- [Directions]: Only one stretch of the data below should be repeated: the lines from the line containing "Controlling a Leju" through the line containing "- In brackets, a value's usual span", inclusive, exactly as they are.

Segment Start: The input

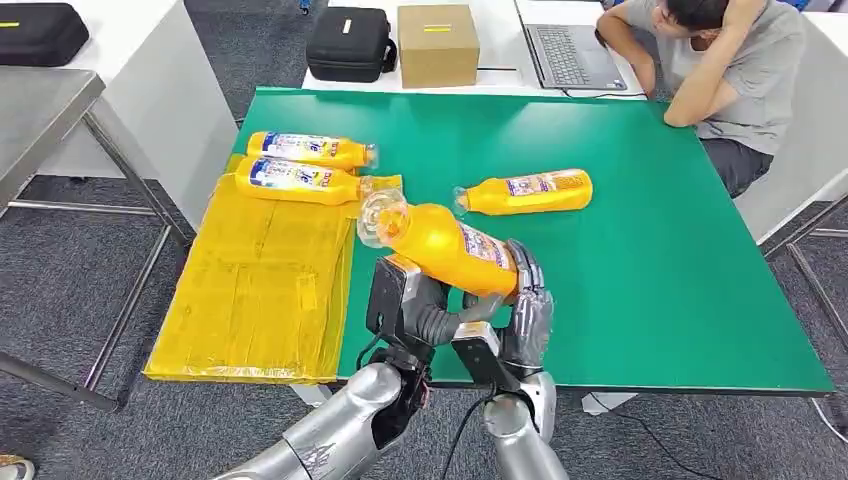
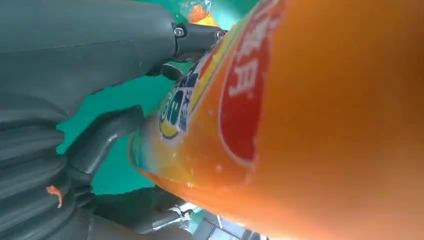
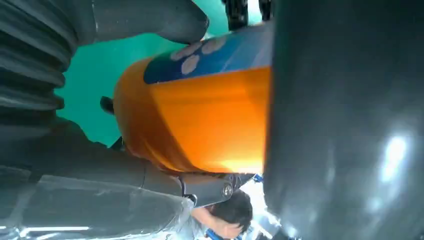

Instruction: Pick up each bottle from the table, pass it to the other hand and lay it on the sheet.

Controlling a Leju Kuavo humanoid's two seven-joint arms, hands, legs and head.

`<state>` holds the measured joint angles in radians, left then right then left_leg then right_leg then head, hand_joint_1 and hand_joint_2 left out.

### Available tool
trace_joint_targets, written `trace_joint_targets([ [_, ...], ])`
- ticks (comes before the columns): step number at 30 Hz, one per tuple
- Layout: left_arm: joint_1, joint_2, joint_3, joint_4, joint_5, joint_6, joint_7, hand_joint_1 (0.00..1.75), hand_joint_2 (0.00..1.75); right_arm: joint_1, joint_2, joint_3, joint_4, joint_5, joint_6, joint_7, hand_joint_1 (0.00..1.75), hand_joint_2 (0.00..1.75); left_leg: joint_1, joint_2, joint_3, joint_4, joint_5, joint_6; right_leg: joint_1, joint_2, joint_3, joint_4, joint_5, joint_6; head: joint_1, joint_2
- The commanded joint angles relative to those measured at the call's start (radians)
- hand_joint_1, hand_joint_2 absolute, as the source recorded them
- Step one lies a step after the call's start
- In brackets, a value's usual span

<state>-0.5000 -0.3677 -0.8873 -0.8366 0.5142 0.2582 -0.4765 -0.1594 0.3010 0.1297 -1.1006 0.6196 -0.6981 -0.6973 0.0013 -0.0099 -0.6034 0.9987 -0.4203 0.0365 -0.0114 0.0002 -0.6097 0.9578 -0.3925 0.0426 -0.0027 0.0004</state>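
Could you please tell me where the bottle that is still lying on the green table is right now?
In the head view, the lone bottle lies on its side on the green table, right of the yellow sheet and beyond the bottle held in both hands.

**Free room and obstacles on the desk**

Two bottles [image 1: 310, 150] [image 1: 296, 181] lie side by side across the far end of the yellow sheet [image 1: 260, 290]; the near part of the sheet is bare. A third bottle [image 1: 527, 192] lies on the green desk [image 1: 680, 280], right of centre, well apart from the sheet. Bare desk lies to the right and near edge. A person [image 1: 735, 70] leans at the far right corner. A laptop [image 1: 570, 50], box [image 1: 438, 45] and black case [image 1: 348, 43] stand beyond the far edge.
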Motion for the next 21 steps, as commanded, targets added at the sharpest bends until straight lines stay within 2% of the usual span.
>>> trace_joint_targets([
  [1, -0.068, 0.019, -0.031, 0.036, 0.007, 0.063, -0.039, 0.0, 1.75, -0.058, -0.012, 0.054, 0.124, -0.007, 0.0, -0.001, 1.75, 1.75, 0.0, 0.003, 0.005, 0.0, -0.002, -0.002, 0.001, 0.002, 0.004, 0.0, -0.002, -0.001, 0.0, 0.0],
  [13, -0.068, 0.019, -0.023, 0.026, 0.002, 0.085, -0.068, 0.0, 1.75, -0.048, -0.007, 0.031, 0.124, 0.011, 0.0, -0.001, 1.75, 1.75, 0.0, 0.002, 0.005, 0.0, -0.002, -0.002, 0.001, 0.001, 0.004, 0.0, -0.002, -0.001, 0.0, 0.0],
  [15, -0.059, 0.019, -0.008, 0.01, -0.006, 0.084, -0.078, 0.0, 1.75, -0.044, -0.007, -0.018, 0.122, 0.034, 0.0, -0.001, 1.75, 1.75, 0.0, 0.001, 0.003, 0.0, -0.001, -0.001, 0.0, 0.0, 0.002, 0.0, -0.001, -0.001, 0.0, 0.0],
  [21, -0.038, 0.019, 0.04, -0.014, -0.01, 0.094, -0.091, 0.0, 1.75, -0.038, -0.017, -0.03, 0.114, 0.034, 0.0, -0.001, 1.75, 1.75, 0.0, 0.001, 0.003, -0.001, -0.001, -0.001, 0.0, 0.0, 0.002, 0.0, -0.001, -0.001, 0.0, 0.0],
])
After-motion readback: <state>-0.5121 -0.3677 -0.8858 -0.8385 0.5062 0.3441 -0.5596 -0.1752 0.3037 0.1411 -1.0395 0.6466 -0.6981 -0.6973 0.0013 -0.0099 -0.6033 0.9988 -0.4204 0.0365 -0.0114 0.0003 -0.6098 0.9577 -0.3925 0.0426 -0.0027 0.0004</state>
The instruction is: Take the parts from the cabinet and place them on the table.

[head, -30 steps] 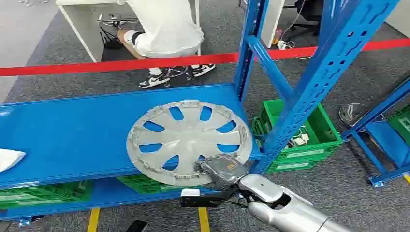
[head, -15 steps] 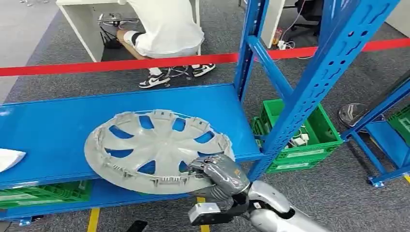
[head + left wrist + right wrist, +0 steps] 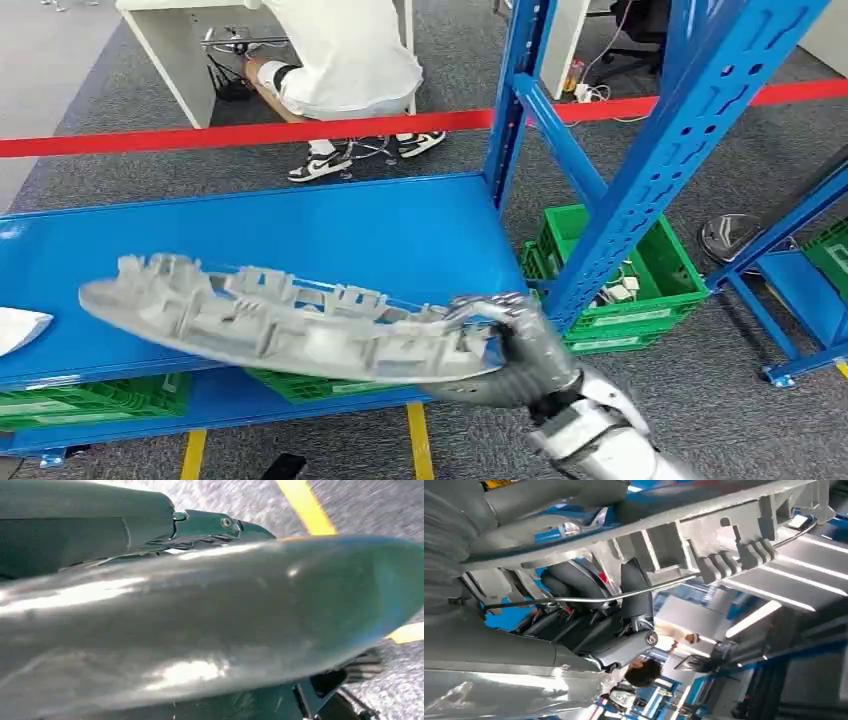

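A grey plastic hubcap [image 3: 270, 320] hangs tilted almost edge-on over the front of the blue cabinet shelf [image 3: 300, 225], its clipped back side showing. My right hand [image 3: 515, 345] grips its rim at the right end, fingers wrapped around the edge. In the right wrist view the hubcap's ribbed rim [image 3: 704, 535] and wire ring run across the picture, with my dark fingers [image 3: 589, 615] curled behind it. My left hand [image 3: 210, 630] hangs blurred above grey floor with yellow lines and holds nothing.
A blue slanted upright [image 3: 650, 170] stands just right of my right hand. A green crate [image 3: 640, 290] sits behind it, with more green crates [image 3: 90, 395] under the shelf. A white part [image 3: 15, 328] lies at the shelf's left edge. Beyond red tape [image 3: 250, 135] a person [image 3: 340, 50] sits.
The hubcap has come up off the shelf and swung from lying flat to nearly edge-on, shifting left and toward me. My right hand rose with it.
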Robot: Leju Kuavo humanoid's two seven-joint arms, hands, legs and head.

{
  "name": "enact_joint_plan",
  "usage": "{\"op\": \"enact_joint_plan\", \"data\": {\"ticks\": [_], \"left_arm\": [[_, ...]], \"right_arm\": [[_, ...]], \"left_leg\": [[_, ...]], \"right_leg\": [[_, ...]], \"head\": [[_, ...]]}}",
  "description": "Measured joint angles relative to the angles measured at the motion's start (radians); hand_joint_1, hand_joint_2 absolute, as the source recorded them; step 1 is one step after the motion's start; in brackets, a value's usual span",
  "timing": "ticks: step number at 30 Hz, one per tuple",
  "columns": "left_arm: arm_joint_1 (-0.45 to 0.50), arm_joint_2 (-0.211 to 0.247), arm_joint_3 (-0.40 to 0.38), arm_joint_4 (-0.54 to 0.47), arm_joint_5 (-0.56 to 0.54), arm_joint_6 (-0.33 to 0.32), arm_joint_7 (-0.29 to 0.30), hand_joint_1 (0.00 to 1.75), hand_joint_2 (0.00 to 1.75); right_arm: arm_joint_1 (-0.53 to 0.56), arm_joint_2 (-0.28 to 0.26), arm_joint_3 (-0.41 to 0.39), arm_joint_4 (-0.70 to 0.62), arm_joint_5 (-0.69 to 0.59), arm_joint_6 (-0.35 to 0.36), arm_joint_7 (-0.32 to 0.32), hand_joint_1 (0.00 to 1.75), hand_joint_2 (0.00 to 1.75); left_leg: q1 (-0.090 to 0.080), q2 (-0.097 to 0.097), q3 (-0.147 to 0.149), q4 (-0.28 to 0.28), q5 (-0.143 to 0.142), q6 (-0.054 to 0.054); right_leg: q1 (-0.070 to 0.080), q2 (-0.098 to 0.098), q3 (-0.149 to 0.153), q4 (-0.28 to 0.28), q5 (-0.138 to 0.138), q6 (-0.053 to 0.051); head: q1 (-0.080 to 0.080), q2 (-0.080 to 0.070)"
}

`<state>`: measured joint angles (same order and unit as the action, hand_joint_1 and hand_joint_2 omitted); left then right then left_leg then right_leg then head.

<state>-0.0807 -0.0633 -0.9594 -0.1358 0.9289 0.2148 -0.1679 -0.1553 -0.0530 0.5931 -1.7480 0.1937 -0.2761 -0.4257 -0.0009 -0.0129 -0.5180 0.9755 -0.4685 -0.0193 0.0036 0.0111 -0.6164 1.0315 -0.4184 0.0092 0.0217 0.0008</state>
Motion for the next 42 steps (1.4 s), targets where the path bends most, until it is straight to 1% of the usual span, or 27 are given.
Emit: {"op": "enact_joint_plan", "data": {"ticks": [2, 4, 9, 10, 13, 16, 18, 23, 25, 28, 31, 34, 38, 42], "left_arm": [[0.0, -0.001, -0.011, 0.0, -0.013, 0.012, -0.014, 0.0, 0.0], [-0.001, -0.002, -0.021, 0.0, -0.018, 0.016, -0.019, 0.0, 0.0], [-0.001, -0.002, -0.032, 0.0, -0.02, 0.018, -0.022, 0.0, 0.0], [-0.001, -0.002, -0.032, 0.0, -0.021, 0.018, -0.022, 0.0, 1.75], [-0.001, -0.003, -0.034, 0.0, -0.023, 0.019, -0.027, 0.0, 1.75], [-0.001, -0.004, -0.047, 0.0, -0.039, 0.037, -0.065, 0.0, 1.75], [-0.001, -0.006, -0.049, 0.0, -0.039, 0.039, -0.087, 0.0, 1.75], [-0.002, -0.009, -0.061, 0.0, -0.051, 0.056, -0.141, 0.0, 1.75], [-0.001, -0.01, -0.068, 0.0, -0.062, 0.064, -0.171, 0.0, 1.75], [-0.002, -0.008, -0.084, 0.0, -0.081, 0.051, -0.214, 0.0, 1.75], [-0.002, -0.006, -0.09, 0.0, -0.072, 0.037, -0.235, 0.0, 1.75], [-0.002, -0.003, -0.09, 0.0, -0.064, 0.011, -0.239, 0.0, 1.75], [-0.001, -0.002, -0.089, 0.0, -0.026, 0.005, -0.245, 0.0, 1.75], [-0.001, -0.002, -0.089, 0.0, -0.017, 0.0, -0.248, 0.0, 1.75]], "right_arm": [[0.004, -0.001, -0.041, -0.033, -0.039, 0.017, -0.002, 1.75, 1.75], [0.009, -0.002, -0.064, -0.052, -0.052, 0.023, -0.002, 1.75, 1.75], [0.02, -0.004, -0.094, -0.08, -0.056, 0.029, -0.002, 1.75, 1.75], [0.022, -0.004, -0.097, -0.083, -0.056, 0.029, -0.002, 1.75, 1.75], [0.023, -0.005, -0.104, -0.091, -0.058, 0.029, -0.002, 1.75, 1.75], [0.033, -0.005, -0.12, -0.1, -0.102, 0.032, -0.004, 1.75, 1.75], [0.04, -0.005, -0.145, -0.111, -0.174, 0.057, 0.003, 1.75, 1.75], [0.052, -0.005, -0.217, -0.14, -0.36, 0.145, 0.027, 1.75, 1.75], [0.057, -0.005, -0.243, -0.151, -0.396, 0.171, 0.026, 1.75, 1.75], [0.063, -0.005, -0.279, -0.171, -0.411, 0.199, 0.022, 1.75, 1.75], [0.071, -0.005, -0.309, -0.184, -0.413, 0.206, 0.021, 1.75, 1.75], [0.075, -0.005, -0.326, -0.188, -0.414, 0.219, 0.022, 1.75, 1.75], [0.081, -0.005, -0.338, -0.19, -0.414, 0.23, 0.022, 1.75, 1.75], [0.088, -0.005, -0.346, -0.194, -0.421, 0.255, 0.024, 1.75, 1.75]], "left_leg": [[0.0, 0.0, 0.0, 0.0, 0.0, 0.0], [0.0, 0.0, 0.0, 0.0, 0.0, 0.0], [0.0, 0.0, 0.0, 0.0, 0.0, 0.0], [0.0, 0.0, 0.0, 0.0, 0.0, 0.0], [0.0, 0.0, 0.0, 0.0, 0.0, 0.0], [0.0, 0.0, 0.0, 0.0, 0.0, 0.0], [0.0, 0.0, 0.0, 0.0, 0.0, 0.0], [0.0, 0.0, 0.0, 0.0, 0.0, 0.0], [0.0, 0.0, 0.0, 0.0, 0.0, 0.0], [0.0, 0.0, 0.0, 0.0, 0.0, 0.0], [0.0, 0.0, 0.0, 0.0, 0.0, 0.001], [0.0, 0.0, 0.0, 0.0, 0.0, 0.0], [0.0, 0.0, 0.0, 0.0, 0.0, 0.0], [0.0, 0.0, 0.0, 0.0, 0.0, 0.0]], "right_leg": [[0.0, 0.001, 0.0, 0.0, 0.0, 0.0], [0.0, 0.001, 0.0, 0.0, 0.0, 0.0], [0.0, 0.001, 0.0, 0.0, 0.0, 0.0], [0.0, 0.0, 0.0, 0.0, 0.0, 0.0], [0.0, 0.001, 0.0, 0.0, 0.0, 0.0], [0.0, 0.0, 0.0, 0.0, 0.0, 0.0], [0.0, 0.0, 0.0, 0.0, 0.0, 0.0], [0.0, 0.0, 0.0, 0.0, 0.0, 0.0], [0.0, 0.0, 0.0, 0.0, 0.0, 0.0], [0.0, 0.0, 0.0, 0.0, 0.0, 0.0], [0.0, 0.0, 0.0, 0.0, 0.0, 0.0], [0.0, 0.0, 0.0, 0.0, 0.0, 0.0], [0.0, 0.0, 0.0, 0.0, 0.0, 0.0], [0.0, 0.0, 0.0, 0.0, 0.0, 0.0]], "head": [[0.0, 0.0], [0.0, 0.0], [0.0, 0.0], [0.0, 0.0], [0.0, 0.0], [0.0, 0.0], [0.0, 0.0], [0.0, 0.0], [0.0, 0.0], [0.0, 0.0], [0.0, 0.0], [0.0, 0.0], [0.0, 0.0], [0.0, 0.0]]}}
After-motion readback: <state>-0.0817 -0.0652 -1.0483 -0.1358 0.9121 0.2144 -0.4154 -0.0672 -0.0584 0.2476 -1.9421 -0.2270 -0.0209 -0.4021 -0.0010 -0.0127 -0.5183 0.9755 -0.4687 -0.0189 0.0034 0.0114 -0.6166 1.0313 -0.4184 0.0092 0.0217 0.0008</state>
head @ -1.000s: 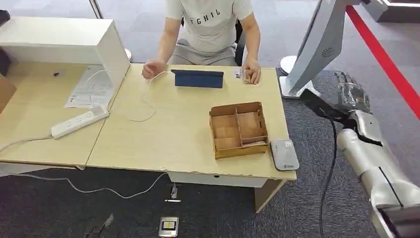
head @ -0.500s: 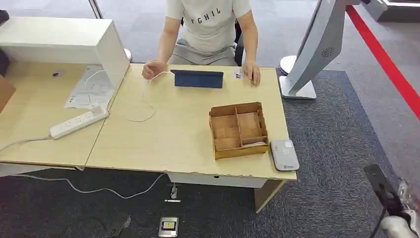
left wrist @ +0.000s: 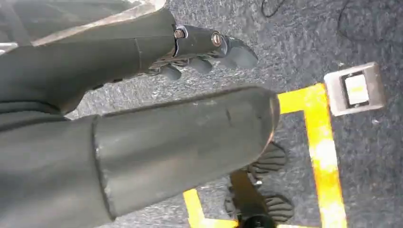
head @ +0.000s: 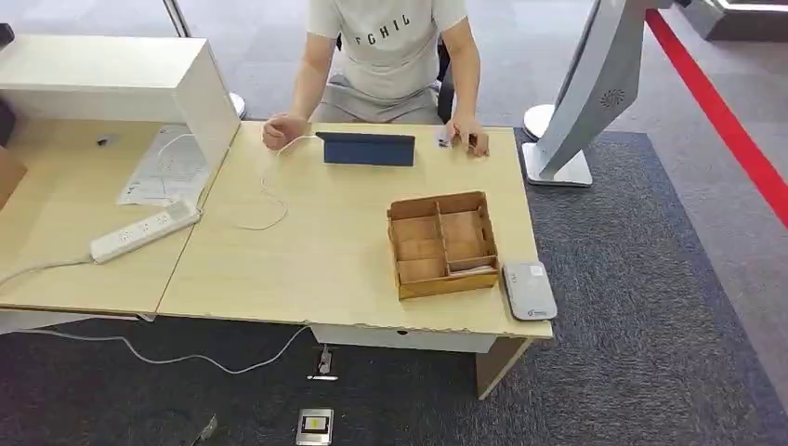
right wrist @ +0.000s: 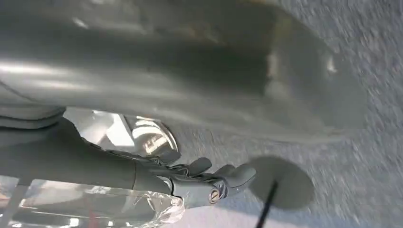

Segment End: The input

- [Exercise answer]:
Controlling a Leju Kuavo humanoid's two seven-joint arms, hands, legs and head.

`<state>` holds the measured joint angles in radians, left then right then left_leg then right_leg then head, hand_joint_1 and hand_joint_2 left out.

### Available tool
trace_joint_targets, written `trace_joint_targets([ [_, ...], ])`
- ticks (comes before the columns): step number at 30 Hz, one per tuple
- Layout: left_arm: joint_1, joint_2, joint_3, joint_4, joint_5, joint_6, joint_7, hand_joint_1 (0.00..1.75), hand_joint_2 (0.00..1.75); right_arm: joint_1, joint_2, joint_3, joint_4, joint_5, joint_6, joint_7, hand_joint_1 (0.00..1.75), hand_joint_2 (0.00..1.75); left_leg: joint_1, joint_2, joint_3, joint_4, joint_5, joint_6; right_leg: joint_1, joint_2, joint_3, joint_4, joint_5, joint_6; head: joint_1, joint_2
- The commanded joint angles relative to those measured at the call's start (radians)
- hand_joint_1, hand_joint_2 absolute, as the source recorded them
- Step one lies a step after the call's start
- In brackets, a value's usual span

This completes the response to the exercise.